SUPPLIED INFORMATION
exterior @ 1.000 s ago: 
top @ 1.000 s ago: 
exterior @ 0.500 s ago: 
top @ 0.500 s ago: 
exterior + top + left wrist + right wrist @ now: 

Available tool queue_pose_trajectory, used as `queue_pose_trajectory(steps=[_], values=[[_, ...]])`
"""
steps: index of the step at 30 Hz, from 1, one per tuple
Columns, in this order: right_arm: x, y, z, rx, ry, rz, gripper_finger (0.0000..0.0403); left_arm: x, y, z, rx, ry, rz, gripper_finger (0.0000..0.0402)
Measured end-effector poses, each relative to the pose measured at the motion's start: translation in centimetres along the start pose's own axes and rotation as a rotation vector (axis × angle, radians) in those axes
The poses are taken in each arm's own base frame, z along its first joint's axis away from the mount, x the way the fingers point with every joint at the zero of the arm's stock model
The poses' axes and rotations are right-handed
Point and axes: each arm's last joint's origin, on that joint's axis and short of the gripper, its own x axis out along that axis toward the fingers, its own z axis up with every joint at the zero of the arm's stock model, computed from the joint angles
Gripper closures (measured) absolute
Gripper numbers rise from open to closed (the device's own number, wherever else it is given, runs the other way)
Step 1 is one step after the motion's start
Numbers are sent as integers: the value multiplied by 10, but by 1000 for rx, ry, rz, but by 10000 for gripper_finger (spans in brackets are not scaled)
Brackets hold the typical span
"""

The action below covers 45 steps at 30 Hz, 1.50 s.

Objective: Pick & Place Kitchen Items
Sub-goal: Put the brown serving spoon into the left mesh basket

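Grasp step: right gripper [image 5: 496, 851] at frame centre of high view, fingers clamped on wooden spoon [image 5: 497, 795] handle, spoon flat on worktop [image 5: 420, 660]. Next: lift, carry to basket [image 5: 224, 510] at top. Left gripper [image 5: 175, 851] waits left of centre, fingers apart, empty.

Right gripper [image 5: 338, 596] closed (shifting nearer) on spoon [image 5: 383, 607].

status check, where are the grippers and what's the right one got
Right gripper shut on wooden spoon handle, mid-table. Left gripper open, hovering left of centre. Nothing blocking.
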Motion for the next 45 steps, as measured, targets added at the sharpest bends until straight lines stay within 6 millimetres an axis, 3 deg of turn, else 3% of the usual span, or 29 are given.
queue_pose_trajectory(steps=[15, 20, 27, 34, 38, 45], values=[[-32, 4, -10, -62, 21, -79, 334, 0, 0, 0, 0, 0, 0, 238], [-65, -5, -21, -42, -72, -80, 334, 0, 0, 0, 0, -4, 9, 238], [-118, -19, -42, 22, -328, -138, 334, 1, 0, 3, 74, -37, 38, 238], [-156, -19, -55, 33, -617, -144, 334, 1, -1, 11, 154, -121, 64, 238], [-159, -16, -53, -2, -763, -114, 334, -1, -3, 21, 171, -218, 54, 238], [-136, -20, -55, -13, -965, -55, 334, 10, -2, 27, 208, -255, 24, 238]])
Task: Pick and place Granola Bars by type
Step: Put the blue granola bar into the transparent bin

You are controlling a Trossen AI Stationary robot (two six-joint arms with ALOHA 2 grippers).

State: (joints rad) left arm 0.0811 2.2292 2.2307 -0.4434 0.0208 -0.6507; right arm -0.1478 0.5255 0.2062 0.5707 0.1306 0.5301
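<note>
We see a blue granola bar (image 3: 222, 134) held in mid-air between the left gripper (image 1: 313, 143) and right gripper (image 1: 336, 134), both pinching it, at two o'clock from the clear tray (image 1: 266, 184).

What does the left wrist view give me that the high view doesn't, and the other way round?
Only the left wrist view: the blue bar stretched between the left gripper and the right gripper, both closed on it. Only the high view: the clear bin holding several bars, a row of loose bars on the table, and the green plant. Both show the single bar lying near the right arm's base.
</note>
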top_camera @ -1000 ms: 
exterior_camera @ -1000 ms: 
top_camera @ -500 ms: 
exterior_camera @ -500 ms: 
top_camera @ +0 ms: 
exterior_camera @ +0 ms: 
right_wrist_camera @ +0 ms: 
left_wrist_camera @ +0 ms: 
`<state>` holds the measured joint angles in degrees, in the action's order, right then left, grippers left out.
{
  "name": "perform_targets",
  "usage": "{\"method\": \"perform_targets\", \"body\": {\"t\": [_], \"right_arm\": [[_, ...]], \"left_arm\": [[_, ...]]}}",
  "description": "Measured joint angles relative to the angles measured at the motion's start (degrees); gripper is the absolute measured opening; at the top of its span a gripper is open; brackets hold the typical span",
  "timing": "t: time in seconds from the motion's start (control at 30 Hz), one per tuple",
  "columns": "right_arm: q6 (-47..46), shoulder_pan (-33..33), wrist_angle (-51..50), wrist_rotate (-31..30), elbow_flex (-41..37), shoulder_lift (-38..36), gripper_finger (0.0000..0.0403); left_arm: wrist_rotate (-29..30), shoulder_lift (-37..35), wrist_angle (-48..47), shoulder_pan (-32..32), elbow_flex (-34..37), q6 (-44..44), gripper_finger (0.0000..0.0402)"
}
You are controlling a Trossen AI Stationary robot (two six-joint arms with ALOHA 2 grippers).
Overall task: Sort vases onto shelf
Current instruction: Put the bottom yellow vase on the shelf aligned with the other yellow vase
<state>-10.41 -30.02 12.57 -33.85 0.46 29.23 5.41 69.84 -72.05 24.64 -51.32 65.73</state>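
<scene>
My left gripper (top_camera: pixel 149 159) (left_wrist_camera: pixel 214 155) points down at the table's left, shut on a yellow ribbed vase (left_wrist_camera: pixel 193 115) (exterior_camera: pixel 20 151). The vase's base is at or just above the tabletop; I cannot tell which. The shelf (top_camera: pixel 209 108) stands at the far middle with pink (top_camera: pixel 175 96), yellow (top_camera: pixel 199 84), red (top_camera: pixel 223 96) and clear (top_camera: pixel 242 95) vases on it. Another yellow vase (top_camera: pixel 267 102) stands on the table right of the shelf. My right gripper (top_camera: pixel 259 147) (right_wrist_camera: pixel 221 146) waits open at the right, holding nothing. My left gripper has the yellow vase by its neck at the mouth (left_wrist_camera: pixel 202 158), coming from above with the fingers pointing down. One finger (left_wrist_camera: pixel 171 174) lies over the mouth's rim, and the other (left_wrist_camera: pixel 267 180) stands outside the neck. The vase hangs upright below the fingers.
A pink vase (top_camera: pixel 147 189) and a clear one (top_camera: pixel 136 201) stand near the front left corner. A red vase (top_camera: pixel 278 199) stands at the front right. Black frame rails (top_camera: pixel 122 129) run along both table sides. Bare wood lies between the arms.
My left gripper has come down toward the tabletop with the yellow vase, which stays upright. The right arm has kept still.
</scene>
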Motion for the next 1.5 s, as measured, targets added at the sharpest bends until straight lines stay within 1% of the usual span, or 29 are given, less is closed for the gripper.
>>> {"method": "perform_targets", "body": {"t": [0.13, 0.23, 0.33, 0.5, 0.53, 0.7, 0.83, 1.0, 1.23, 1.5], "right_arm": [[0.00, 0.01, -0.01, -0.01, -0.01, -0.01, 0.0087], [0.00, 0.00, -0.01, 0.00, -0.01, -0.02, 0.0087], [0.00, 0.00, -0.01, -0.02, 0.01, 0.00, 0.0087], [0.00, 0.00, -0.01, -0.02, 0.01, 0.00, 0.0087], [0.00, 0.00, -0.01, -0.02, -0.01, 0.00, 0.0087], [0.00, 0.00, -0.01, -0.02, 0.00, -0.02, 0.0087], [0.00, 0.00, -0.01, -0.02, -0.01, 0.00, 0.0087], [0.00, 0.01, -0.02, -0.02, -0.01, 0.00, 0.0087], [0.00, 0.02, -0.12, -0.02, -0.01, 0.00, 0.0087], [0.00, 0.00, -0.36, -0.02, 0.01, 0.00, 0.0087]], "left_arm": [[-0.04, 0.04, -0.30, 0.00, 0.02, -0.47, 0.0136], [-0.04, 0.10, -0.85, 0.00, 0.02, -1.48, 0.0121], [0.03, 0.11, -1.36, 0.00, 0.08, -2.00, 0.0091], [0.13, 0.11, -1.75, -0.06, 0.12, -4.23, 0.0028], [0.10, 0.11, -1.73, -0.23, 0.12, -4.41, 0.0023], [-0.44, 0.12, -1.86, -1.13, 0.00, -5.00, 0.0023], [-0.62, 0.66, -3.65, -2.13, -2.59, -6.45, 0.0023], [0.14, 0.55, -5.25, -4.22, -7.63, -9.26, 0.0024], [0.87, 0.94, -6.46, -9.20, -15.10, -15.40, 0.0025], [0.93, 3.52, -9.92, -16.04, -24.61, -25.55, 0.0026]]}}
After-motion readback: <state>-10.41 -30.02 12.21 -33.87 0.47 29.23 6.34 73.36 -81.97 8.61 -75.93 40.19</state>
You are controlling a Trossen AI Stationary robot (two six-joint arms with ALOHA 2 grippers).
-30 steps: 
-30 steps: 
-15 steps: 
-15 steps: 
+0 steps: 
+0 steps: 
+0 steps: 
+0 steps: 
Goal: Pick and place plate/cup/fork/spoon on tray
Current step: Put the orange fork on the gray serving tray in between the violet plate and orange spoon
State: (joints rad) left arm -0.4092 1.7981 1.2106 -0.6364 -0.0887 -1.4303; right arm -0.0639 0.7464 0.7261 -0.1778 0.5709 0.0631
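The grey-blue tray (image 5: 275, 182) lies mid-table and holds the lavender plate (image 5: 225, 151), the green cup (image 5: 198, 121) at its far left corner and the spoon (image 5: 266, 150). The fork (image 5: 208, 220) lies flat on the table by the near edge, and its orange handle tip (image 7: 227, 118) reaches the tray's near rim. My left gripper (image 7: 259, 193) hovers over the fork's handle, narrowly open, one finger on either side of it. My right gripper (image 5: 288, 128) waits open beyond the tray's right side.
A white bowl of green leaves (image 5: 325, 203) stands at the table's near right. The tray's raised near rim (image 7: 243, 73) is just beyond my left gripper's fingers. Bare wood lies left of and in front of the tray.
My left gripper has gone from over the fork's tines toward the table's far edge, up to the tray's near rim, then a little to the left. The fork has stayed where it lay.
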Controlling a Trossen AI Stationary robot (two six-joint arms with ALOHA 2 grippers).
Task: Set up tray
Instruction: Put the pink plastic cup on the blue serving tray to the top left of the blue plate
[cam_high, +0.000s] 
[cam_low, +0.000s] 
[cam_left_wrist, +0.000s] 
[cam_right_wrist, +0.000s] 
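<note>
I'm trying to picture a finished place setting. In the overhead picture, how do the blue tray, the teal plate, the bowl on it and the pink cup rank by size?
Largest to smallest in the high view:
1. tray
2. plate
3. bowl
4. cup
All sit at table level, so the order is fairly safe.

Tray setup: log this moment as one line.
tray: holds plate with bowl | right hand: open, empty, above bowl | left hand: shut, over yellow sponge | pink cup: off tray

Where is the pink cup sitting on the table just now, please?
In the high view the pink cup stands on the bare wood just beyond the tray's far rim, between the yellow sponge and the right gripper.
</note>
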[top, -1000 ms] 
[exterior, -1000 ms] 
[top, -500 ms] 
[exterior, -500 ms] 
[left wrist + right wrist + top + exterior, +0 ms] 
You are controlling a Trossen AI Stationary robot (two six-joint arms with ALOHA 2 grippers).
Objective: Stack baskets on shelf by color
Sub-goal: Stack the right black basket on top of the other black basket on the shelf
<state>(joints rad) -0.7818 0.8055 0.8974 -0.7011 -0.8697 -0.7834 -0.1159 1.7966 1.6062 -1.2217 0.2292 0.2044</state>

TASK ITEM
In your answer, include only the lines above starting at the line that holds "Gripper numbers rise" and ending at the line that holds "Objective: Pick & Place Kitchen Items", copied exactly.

WRITTEN ANSWER
Gripper numbers rise from open to closed (the device's own number, wherever else it is given, runs the other way)
Step 1 is one step after the motion's start
Numbers are sent as integers: the value multiplied by 10, but by 1000 for rx, ry, rz, but by 10000 for gripper_finger (spans in brackets are not scaled)
Brackets hold the typical span
"""

The action below covers 45 steps at 30 Hz, 1.50 s.

Objective: Pick & Place Kitchen Items

Work on this exercise is now complete.